TASK DESCRIPTION:
Exactly as they appear, retype the lines from the one containing "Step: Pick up" through the final line of the data below. Leave pictures out.

_ _ _ _ _ _ _

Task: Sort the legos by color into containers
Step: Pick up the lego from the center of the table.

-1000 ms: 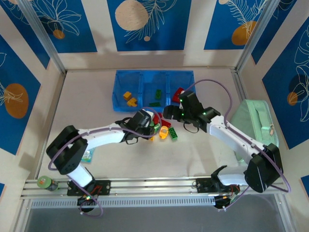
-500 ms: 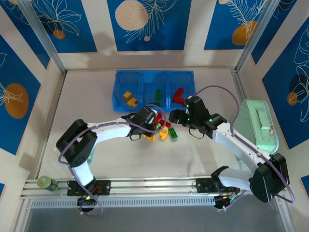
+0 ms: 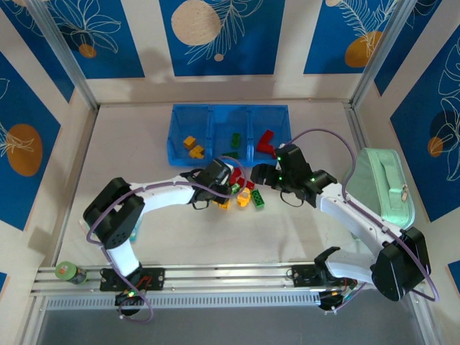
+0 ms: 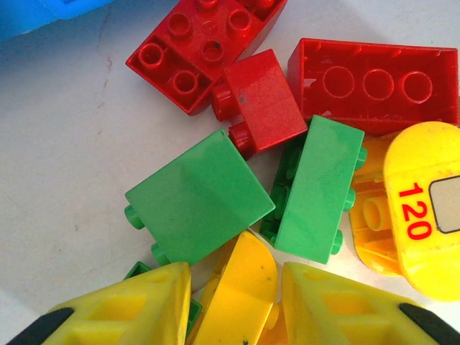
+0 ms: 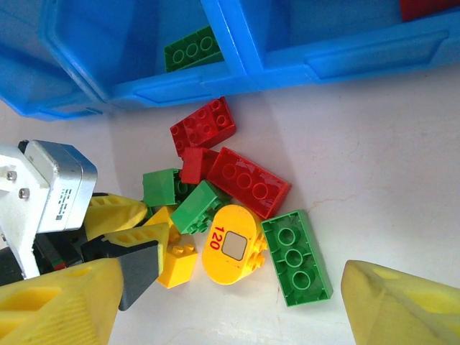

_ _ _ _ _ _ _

COMPLETED TASK:
Step: Pick up the lego from the center of the table.

-1000 ms: 
-500 ms: 
+0 ms: 
+0 ms: 
+0 ms: 

There is no more to this answer.